The target is 100+ locations, built through a "Digitally-Native Franchise" model - a term Weiss uses to describe something that doesn't quite exist yet in the industry. Not purely company-owned. Not a traditional franchise either. Something in between, enabled by the software layer the company has built and the operational playbook it has refined across 30+ locations.
In 2024, Texas Governor Greg Abbott appointed Weiss to the Texas State Commission on Judicial Conduct - a largely unheralded appointment that nonetheless signals the kind of civic standing Weiss has built in Austin, where he's been based. He's also an alumnus of Presidential Leadership Scholars and a member of Teneo.
Outside the company, he shows up on Twitter as @yinonw, self-described as "Entrepreneur/Contrarian," with 15.8K followers and a history of posting data-driven takes on public policy topics. He contributed to The Federalist and Small Wars Journal. The bioengineering training never really left.

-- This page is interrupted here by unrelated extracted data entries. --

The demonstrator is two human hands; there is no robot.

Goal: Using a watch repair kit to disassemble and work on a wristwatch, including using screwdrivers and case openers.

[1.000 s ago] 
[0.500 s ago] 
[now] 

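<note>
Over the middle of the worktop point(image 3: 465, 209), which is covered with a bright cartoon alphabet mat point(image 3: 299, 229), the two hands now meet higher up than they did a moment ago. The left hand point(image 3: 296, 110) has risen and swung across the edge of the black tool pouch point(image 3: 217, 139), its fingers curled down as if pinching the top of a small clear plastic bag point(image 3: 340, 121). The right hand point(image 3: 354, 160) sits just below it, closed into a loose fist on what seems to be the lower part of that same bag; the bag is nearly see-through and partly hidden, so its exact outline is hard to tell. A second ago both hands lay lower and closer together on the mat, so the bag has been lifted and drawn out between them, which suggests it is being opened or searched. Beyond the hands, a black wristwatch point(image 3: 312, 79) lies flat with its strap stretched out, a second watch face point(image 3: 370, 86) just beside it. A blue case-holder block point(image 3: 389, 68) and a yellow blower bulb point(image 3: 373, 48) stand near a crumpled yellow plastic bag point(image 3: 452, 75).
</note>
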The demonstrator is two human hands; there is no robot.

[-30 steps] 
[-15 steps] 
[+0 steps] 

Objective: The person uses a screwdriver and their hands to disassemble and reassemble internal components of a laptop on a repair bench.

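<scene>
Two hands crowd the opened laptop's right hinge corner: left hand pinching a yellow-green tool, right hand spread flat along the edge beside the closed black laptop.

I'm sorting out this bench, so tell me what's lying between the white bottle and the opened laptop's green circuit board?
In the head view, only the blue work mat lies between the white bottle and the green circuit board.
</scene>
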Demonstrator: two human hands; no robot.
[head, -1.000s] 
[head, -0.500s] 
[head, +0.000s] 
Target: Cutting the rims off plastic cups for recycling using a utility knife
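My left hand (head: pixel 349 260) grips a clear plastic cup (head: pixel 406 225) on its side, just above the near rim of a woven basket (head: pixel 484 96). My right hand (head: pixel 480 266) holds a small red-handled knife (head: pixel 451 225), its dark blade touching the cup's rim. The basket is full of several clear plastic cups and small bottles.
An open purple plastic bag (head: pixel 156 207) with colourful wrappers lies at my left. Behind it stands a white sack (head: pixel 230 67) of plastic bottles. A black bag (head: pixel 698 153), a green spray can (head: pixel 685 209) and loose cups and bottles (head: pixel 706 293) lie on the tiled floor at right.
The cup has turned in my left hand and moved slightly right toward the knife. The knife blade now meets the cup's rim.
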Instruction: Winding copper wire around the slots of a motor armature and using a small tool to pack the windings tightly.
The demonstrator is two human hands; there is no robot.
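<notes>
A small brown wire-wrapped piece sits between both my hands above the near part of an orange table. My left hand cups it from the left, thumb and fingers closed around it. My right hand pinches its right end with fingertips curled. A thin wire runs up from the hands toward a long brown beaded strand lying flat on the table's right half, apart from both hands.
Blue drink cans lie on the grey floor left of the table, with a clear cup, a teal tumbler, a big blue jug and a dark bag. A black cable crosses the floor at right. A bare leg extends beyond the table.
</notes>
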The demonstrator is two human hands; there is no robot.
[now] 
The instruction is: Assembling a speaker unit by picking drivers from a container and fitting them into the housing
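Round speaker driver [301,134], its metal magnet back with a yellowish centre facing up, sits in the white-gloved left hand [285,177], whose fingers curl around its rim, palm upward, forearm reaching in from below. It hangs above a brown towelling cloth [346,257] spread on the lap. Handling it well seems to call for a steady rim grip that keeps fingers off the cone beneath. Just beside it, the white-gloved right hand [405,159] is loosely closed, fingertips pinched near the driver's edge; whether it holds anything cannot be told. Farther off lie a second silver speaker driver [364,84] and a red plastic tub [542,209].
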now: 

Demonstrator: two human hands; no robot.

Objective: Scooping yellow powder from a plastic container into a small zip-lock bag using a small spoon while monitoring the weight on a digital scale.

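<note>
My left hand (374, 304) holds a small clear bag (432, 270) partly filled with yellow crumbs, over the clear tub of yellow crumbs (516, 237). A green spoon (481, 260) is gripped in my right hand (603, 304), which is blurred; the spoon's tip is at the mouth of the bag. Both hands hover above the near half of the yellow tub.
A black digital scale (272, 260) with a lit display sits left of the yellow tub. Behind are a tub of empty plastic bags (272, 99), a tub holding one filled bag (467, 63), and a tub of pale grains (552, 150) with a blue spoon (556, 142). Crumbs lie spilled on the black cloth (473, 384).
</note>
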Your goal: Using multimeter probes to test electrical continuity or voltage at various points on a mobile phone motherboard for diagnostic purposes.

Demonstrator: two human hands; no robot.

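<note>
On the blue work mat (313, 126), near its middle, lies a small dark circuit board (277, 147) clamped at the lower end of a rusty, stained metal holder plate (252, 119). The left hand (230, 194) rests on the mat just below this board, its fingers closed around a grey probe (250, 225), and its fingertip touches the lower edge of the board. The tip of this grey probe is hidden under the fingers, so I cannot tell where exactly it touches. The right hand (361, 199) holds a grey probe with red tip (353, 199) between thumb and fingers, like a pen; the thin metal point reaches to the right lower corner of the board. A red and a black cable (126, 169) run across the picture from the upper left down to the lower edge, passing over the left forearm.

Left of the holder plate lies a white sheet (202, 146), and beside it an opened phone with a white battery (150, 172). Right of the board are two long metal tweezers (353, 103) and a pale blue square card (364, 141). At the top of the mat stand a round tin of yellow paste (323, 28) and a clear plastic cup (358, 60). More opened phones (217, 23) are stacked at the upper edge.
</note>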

The automotive repair market is enormous, fragmented, and - in Weiss's framing - still fundamentally broken for consumers. The 30+ locations across California and Texas are a beachhead, not a destination. The question Weiss is betting his company on: can you build a nationally recognized brand in auto repair the same way Shake Shack built one in burgers, or Warby Parker built one in eyeglasses? Brand, technology, and consistent experience at scale.
If the career arc teaches anything, it's that Weiss doesn't dabble. He deployed to Iraq, twice. He spent 10 years in special operations. He co-founded a company that scaled to a million users. He ran a startup through Y Combinator. He's now building something with physical assets in two major states. None of these are the moves of someone optimizing for comfort. They're the moves of someone who needs the next hardest problem.
The car repair shop - greasy, overlooked, unconquered by the app economy - might be exactly that.